## REQUIRED WORK
Search the records for the string "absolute" and return each line that has it.

Source records

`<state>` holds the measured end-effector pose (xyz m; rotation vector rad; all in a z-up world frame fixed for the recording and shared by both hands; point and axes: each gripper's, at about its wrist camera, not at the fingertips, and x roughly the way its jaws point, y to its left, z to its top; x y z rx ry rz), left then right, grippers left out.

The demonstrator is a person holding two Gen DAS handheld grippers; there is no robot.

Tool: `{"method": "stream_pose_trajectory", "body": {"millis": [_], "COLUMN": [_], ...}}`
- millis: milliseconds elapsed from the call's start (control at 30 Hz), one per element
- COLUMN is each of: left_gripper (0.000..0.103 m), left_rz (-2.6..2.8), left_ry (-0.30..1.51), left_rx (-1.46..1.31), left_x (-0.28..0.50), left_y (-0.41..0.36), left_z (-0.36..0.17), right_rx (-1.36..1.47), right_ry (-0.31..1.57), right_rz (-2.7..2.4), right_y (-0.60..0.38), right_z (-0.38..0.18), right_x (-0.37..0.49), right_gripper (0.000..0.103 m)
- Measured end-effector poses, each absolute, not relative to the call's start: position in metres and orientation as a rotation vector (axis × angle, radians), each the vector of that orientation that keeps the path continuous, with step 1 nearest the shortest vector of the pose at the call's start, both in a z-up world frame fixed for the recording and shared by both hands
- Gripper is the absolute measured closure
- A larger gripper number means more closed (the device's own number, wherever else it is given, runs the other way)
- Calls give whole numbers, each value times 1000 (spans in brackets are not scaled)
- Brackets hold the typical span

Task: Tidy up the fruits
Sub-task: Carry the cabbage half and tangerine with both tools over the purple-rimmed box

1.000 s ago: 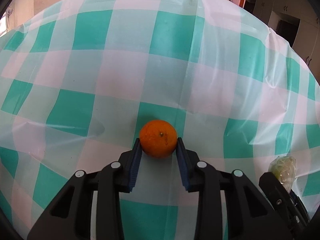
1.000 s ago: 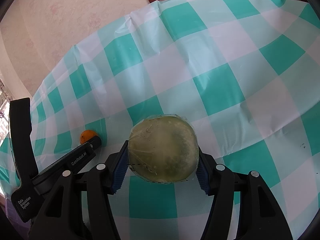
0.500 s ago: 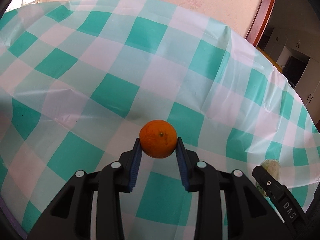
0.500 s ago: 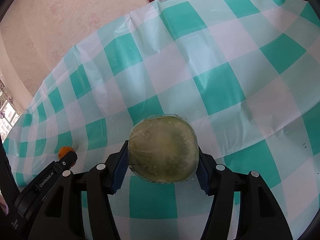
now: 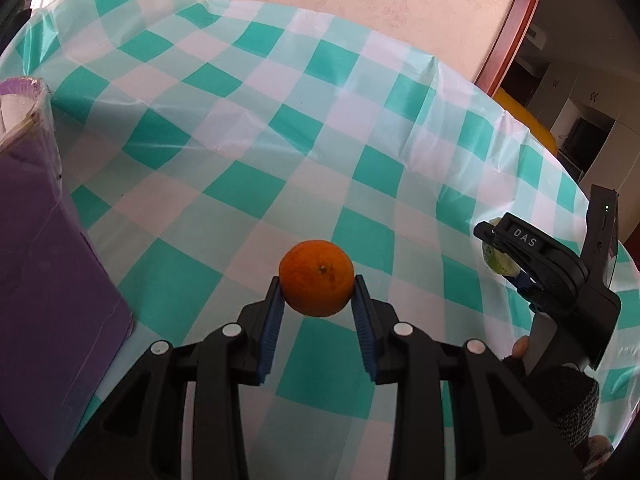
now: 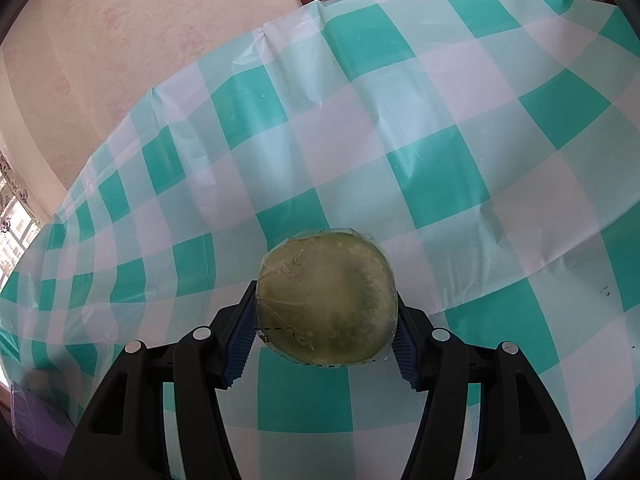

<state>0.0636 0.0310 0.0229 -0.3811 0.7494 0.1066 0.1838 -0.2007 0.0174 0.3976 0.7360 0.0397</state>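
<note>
My left gripper is shut on a small orange and holds it above the green-and-white checked tablecloth. My right gripper is shut on a round green fruit wrapped in clear film, also held above the cloth. The right gripper also shows at the right of the left wrist view, with a bit of the green fruit behind its finger.
A purple box stands at the left edge of the left wrist view, close to the left gripper; its corner shows at the bottom left of the right wrist view. A pink wall and a wooden door frame lie beyond the table.
The left gripper has lifted and swung left with the orange, bringing the purple box into its view. It has left the right wrist view. The right gripper has stayed still with the green fruit.
</note>
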Motion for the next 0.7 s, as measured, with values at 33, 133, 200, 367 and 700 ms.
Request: {"method": "stream_pose_trajectory", "body": {"millis": [33,133,200,367,700], "left_gripper": [69,69,69,69,69], "left_rz": [111,116,116,132,120], "left_ry": [751,760,771,754,735], "left_rx": [-376,-366,-361,-328,-311], "left_x": [57,36,23,2,-18], "left_y": [33,38,42,46,45], "left_z": [24,24,21,22,25], "right_rx": [396,388,380,350,331], "right_ry": [739,748,747,741,775], "right_rz": [34,16,-3,-45,-7], "right_y": [-201,-201,-201,-193,-169], "right_z": [17,17,17,18,14], "right_x": [183,180,174,152,113], "right_gripper": [45,45,45,45,45]}}
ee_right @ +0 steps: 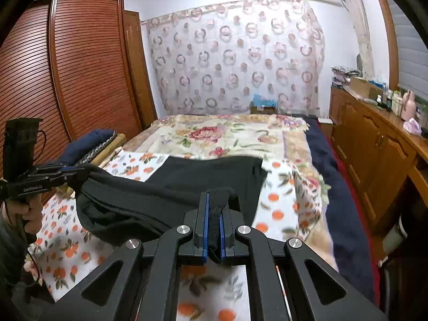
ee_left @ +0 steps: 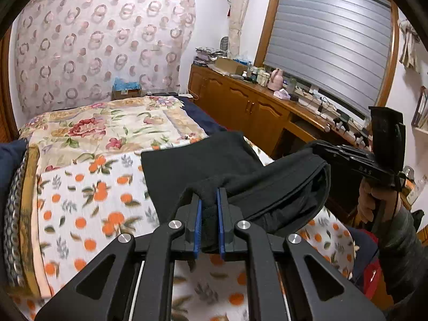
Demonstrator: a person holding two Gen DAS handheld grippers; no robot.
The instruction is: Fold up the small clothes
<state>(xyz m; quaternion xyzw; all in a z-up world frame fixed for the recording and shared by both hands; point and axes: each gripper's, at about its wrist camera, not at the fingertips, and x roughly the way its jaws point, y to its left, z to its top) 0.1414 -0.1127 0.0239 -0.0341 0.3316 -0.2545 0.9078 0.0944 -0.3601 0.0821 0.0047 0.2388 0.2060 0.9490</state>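
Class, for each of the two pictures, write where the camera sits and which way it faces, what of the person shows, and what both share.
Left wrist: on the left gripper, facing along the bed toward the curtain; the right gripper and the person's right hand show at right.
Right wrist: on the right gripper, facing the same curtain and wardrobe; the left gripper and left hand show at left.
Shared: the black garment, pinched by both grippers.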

## ANSWER SPACE
- Measured end-effector poses, each absolute, not relative to the call's start: position in metres and orientation as a rotation vector (axis × angle, radians), each the vector of that orientation that keeps the path continuous, with step 1 nearest the shortest vector of the pose at the call's start, both in a z-up world frame fixed for the recording and shared by both hands
- Gripper is the absolute measured closure

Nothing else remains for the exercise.